[[ RECORDED INFORMATION, beginning ]]
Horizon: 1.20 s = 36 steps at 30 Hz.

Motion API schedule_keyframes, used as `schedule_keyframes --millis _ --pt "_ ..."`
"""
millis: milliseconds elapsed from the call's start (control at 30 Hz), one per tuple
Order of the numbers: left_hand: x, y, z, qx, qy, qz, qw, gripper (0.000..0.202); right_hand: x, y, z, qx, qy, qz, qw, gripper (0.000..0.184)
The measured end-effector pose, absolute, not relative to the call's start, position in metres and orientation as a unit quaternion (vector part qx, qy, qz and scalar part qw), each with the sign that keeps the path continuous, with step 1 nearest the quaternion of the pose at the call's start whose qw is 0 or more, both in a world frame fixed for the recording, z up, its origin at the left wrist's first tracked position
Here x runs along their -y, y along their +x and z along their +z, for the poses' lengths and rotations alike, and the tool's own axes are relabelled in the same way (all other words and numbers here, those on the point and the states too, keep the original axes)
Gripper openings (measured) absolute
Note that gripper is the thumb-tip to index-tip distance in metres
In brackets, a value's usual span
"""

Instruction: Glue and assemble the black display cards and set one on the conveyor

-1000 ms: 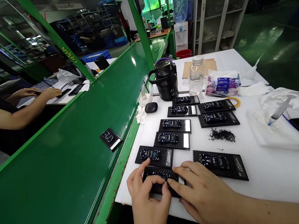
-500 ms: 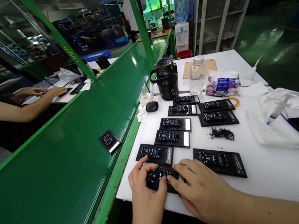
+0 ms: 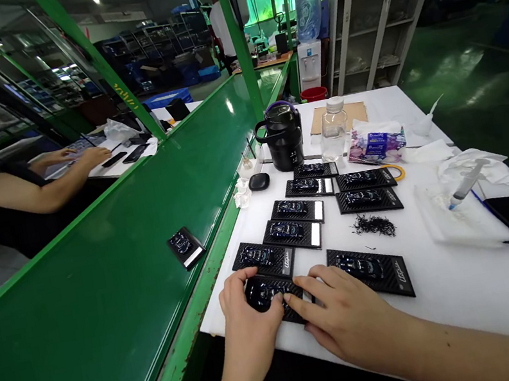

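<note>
At the near edge of the white table, a dark blue model car (image 3: pixel 258 295) sits on a black textured base (image 3: pixel 295 315). My left hand (image 3: pixel 250 324) curls around the car, its thumb on the near side and its fingers on the far side. Reaching in from the right, my right hand (image 3: pixel 346 302) has its index fingertip by the car's end and its other fingers around the base's right end, which they partly hide. Just beyond lies another model car (image 3: pixel 256 256) on its base, and to the right is one more model car (image 3: pixel 359 266) on a lettered base.
Several more mounted cars stand farther back, near black scraps (image 3: pixel 374 226). A syringe (image 3: pixel 468 184) rests on a white pad (image 3: pixel 440 224). Behind are a black jug (image 3: pixel 285 140) and a clear bottle (image 3: pixel 334 131). A green partition (image 3: pixel 106 293) borders the left; a co-worker (image 3: pixel 14 185) sits beyond.
My hands keep their hold on the same car and base, with only slight finger movement. The view has shifted a little. The co-worker's hand has drawn back from a dark flat object.
</note>
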State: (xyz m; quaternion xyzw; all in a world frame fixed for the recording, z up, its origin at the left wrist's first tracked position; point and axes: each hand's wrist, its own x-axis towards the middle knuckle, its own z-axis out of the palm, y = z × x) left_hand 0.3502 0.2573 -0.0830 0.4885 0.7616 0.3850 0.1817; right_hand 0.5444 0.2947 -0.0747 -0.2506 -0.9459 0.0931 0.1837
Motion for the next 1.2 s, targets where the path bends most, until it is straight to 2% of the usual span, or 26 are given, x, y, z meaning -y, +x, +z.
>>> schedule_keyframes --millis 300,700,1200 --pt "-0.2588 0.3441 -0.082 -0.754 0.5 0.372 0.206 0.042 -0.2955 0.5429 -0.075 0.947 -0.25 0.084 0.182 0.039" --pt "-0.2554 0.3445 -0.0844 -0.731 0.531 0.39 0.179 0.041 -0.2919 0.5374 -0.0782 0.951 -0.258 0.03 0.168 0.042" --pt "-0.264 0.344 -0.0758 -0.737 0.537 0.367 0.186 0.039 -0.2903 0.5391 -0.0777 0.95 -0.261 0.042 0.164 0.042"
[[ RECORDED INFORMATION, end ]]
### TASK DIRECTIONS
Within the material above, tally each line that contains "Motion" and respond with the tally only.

### ANSWER BOX
2